The team had a lucky break that started with a camcorder video. With confirmation of the olinguito’s existence via a few seconds of grainy video shot by their colleague Miguel Pinto, a zoologist in Ecuador, Helgen and Kays set off on a three-week expedition to find the animal themselves. Working with Pinto, they found olinguitos in a forest on the western slopes of the Andes, and spent their days documenting what they could about the animal―its characteristics and its forest home. Because the olinguito was new to science, it was imperative for the scientists to record every aspect of the animal. They learned that the olinguito is mostly active at night, is mainly a fruit eater, rarely comes out of the trees and has one baby at a time.
In addition to body features and behavior, the team made special note of the olinguito’s cloud forest Andean habitat, which is under heavy pressure of human development. The team estimated that 42 percent of historic olinguito habitat has already been converted to agriculture or urban areas.
While the olinguito is new to science, it is not a stranger to people. People have been living in or near the olinguito’s cloud forest world for thousands of years. And while misidentified, specimens have been in museums for more than 100 years, and at least one olinguito from Colombia was exhibited in several zoos in the United States during the 1960s and 1970s. There were even several occasions during the past century when the olinguito came close to being discovered but was not. In 1920, a zoologist in New York thought an olinguito museum specimen was so unusual that it might be a new species, but he never followed through in publishing the discovery.
Giving the olinguito its scientific name is just the beginning. “This is the first step,” Helgen said. “Proving that a species exists and giving it a name is where everything starts. This is a beautiful animal, but we know so little about it. How many countries does it live in? What else can we learn about its behavior? What do we need to do to ensure its conservation?” Helgen is already planning his next mission into the clouds.
The olinguito is the smallest member of the raccoon family. It has thick, woolly fur that is denser and more colorful (orange or reddish brown) than its closest relatives, the olingos.
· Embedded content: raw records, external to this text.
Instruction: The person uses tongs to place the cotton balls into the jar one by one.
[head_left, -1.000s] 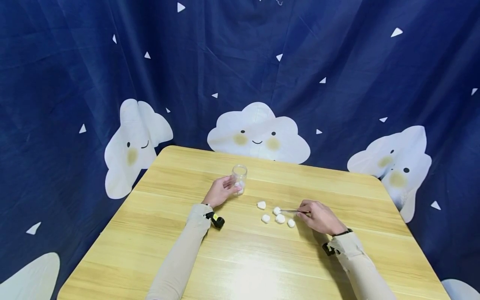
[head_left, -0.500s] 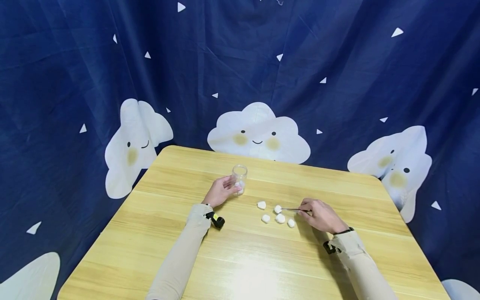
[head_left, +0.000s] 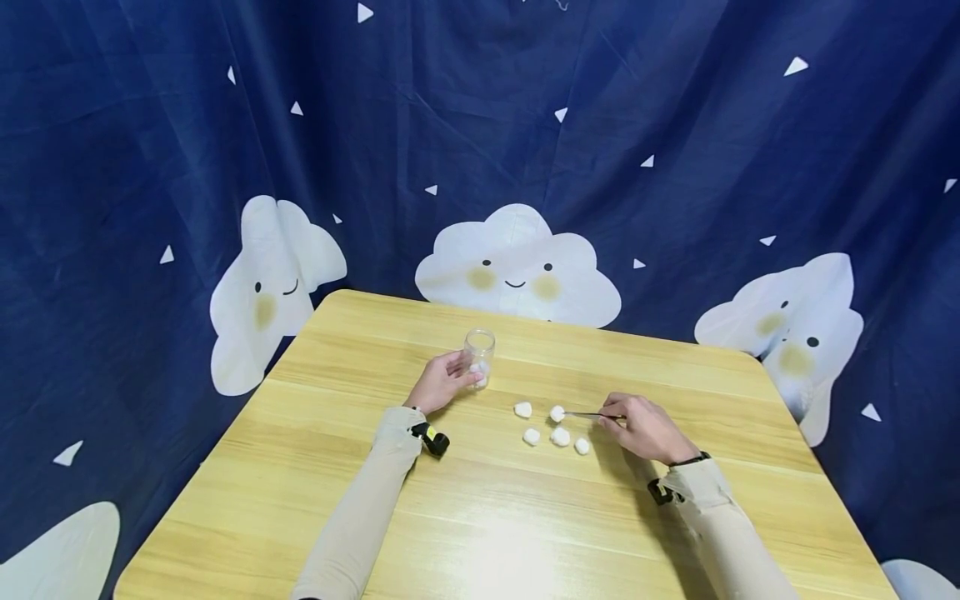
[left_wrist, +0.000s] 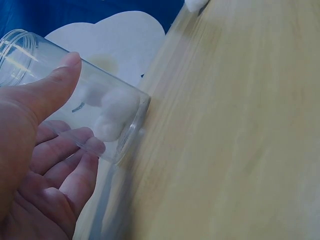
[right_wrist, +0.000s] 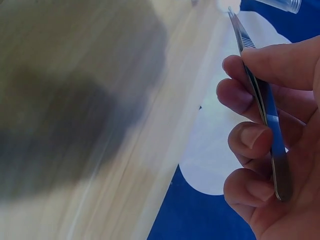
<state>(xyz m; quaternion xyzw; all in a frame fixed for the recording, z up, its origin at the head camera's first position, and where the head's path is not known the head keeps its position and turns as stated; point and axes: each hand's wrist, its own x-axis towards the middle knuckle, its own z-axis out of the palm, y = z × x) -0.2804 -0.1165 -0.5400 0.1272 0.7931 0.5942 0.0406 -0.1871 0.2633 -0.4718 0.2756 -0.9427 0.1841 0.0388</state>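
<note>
Wood-grain table (head_left: 480, 517), glossy and pale, rounded corners. Right hand (head_left: 643, 429) has its fingers curled round thin metal tweezers (head_left: 592, 414) — tips pinching a fluffy cotton ball (head_left: 557, 413), four more beside it on the table. Further back, left hand (head_left: 442, 380) wraps the clear plastic jar (head_left: 478, 357), upright, cotton inside. Behind — navy curtain (head_left: 480, 150) with smiling clouds. No readable writing anywhere.
</note>
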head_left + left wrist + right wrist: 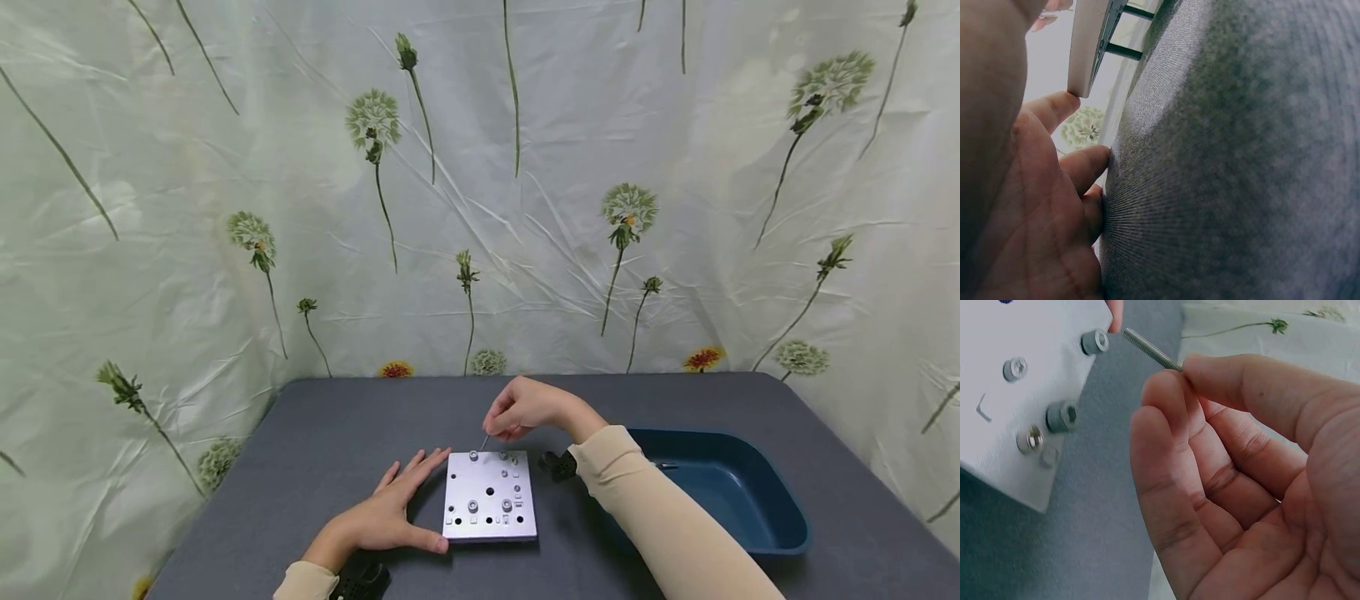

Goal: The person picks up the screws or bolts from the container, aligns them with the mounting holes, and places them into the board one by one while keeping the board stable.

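A square silver metal plate (468, 490) with holes and several socket head screws (507, 505) lies on the dark table, in front of me. Along its left edge my left hand (386, 517) is spread, thumb at the near corner and index fingertip at the far one. The left wrist view shows two dark threaded shanks (1124, 51) sticking out under the plate. Just beyond the far edge, my right hand (521, 408) pinches a thin threaded screw (1152, 349) between thumb and fingertips. Its free end points toward the plate; the fingers hide the other end.
To the right stands a dark blue bin (798, 517), partly covered by my right sleeve (652, 508), with a small metal piece (666, 466) inside. A flower-printed curtain (480, 208) hangs behind the grey table (337, 433).
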Action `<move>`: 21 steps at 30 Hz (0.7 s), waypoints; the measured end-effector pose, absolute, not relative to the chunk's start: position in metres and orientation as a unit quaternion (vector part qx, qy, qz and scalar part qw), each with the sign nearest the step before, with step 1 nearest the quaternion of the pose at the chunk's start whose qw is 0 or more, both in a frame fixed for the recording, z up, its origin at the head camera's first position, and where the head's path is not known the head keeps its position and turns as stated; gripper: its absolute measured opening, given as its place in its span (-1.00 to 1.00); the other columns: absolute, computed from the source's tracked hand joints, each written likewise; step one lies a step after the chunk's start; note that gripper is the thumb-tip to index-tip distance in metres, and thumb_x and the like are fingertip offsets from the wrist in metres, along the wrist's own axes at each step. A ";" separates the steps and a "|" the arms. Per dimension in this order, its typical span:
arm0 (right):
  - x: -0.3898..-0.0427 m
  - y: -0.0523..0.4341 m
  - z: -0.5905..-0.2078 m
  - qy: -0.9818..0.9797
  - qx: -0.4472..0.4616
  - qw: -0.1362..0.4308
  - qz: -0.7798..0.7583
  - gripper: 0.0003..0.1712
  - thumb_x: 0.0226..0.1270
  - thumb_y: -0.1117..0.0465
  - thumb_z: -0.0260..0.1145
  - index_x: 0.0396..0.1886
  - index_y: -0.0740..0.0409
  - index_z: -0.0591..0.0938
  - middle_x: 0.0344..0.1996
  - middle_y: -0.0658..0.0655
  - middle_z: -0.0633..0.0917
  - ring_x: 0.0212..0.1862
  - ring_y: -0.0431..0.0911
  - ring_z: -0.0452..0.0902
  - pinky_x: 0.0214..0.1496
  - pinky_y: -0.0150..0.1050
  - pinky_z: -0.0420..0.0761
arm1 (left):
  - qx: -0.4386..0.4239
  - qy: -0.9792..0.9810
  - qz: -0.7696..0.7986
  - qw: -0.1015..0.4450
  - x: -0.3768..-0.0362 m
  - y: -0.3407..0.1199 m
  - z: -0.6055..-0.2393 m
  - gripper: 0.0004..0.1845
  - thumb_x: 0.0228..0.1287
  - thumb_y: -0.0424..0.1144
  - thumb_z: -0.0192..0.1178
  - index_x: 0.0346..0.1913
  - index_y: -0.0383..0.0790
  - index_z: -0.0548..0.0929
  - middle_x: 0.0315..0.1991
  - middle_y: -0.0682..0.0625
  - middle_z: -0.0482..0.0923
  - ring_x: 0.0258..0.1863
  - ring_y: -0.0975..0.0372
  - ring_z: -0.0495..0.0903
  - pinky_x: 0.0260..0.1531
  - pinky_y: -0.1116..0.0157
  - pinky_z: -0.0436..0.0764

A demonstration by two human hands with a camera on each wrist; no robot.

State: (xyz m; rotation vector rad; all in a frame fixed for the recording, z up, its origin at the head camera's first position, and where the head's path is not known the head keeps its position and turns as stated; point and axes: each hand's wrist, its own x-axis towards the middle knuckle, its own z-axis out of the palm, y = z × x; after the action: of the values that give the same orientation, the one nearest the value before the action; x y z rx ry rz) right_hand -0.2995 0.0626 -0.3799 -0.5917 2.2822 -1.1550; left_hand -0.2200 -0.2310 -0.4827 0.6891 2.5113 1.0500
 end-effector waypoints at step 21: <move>-0.289 0.028 -0.389 0.836 -0.248 0.268 -0.409 -0.86 0.47 0.35 0.41 -0.18 0.36 0.84 -0.43 0.13 0.82 -0.43 -0.21 0.62 -0.22 -0.28 0.76 | 0.244 0.879 0.371 0.173 -0.222 -0.232 -0.483 0.29 0.13 0.25 0.60 0.78 0.13 0.01 0.79 -0.09 -0.05 0.77 -0.23 -0.21 0.54 -0.54 -0.34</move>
State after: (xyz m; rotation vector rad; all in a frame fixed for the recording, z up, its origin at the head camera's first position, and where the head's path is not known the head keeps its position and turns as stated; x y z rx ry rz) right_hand -0.2891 0.0283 -0.3886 -0.6698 2.2549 -1.1035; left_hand -0.2219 -0.2318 -0.4832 0.6926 2.4948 1.0512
Its head and body length is 14 inches long (355 mm), plus a tail 13-17 inches in length (335-425 mm), and it weighs 2 pounds (900 grams). Males and females are similar in size.
DIET: The olinguito mainly eats fruit, but may also eat some insects and nectar.
BEHAVIOR: These solitary animals live in trees and are mostly nocturnal. It is an adept jumper that can leap from tree to tree in the forest canopy. Mothers raise a single baby at a time.
HABITAT: The olinguito is found only in cloud forests of the northern Andes Mountains
RANGE: Ecuador and Colombia, at high elevations (5,000 to 9,000 feet above sea level).